PLUME a pour face visible un site internet plutôt austère mais riche, derrière lui se cache (à peine) un projet bénéfique à tous qui consiste à critiquer, tester des logiciels (gratuits- le plus souvent) qui ont des champs d’applications aussi vastes que les domaines de l’investigation scientifique. Le site web hébergé au centre de Calcul IN2P3 de Villeurbanne se divise en deux catégories de fiches :
  • des fiches logiciels (classement, descriptions et lien pointant vers l’hébergeur de ceux-ci)
  • des fiches ressources (site internet, évènements, documents utiles…)
Les objectifs de PLUME sont multiples et complémentaires :
  • mutualiser les compétences sur les logiciels
  • promouvoir les développements internes
  • animer une communauté autour du logiciel
  • promouvoir l’usage des logiciels libres et la contribution à leur élaboration
Ici nous nous focalisons sur les logiciels utiles à l’investigation du vivant. Ainsi, de l’imputation de SNP avec IMPUTE, à l’étude du transcriptome avec GAGG, les logiciels présents sur le site de PLUME, au rayon biologie couvrent une grande partie du spectre des techniques en science de la vie (encore assez peu de logiciels permettant le traitement de données issues de séquençage haut-débit). Non seulement PLUME permet de cataloguer une petite partie de logiciels pertinents en fonction d’une application mais surtout ils sont testés et évalués par la communauté scientifique adhérent à ce projet.

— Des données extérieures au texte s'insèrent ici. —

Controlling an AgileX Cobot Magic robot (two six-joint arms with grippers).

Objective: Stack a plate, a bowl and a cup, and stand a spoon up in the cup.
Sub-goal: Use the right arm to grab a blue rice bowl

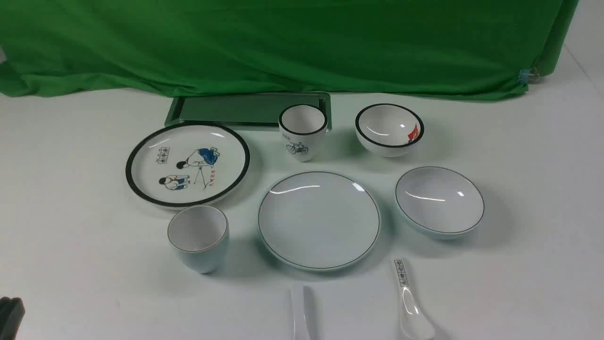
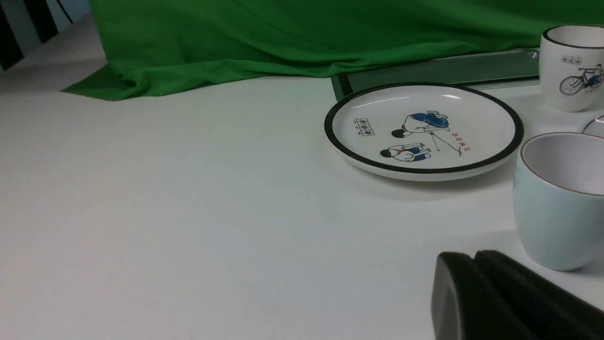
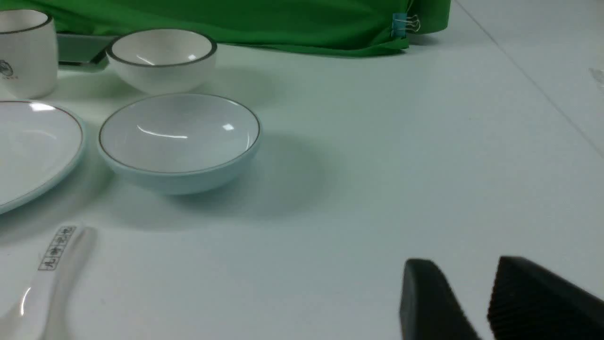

Chaque fiche permet de gagner en temps -vous n’avez pas vous-même à tester un logiciel évaluer par d’autres !
En 2011, le cap des 1000 fiches renseignées a été franchi.
Avec plus de 750 contributeurs, plusieurs dizaine de milliers de visites mensuelles, « PLUME compte en effet devenir rapidement la plate-forme de référence pour les logiciels utilisés ou développés dans les laboratoires de recherche et les universités« .
PLUME permet à tous de gagner du temps… de bénéficier d’informations organisées, d’accès à des logiciels testés, validés etc – un service public, un projet au service de toute la communauté scientifique. Au niveau des logiciels de biologie, à titre d’exemple, nous pouvons citer Cytoscape (outil de visualisation de l’interactome) et SAMtools (solution pour la manipulation d’alignements de séquences). Aujourd’hui 50 fiches de logiciels validés pour la biologie sont accessibles sur le site PLUME.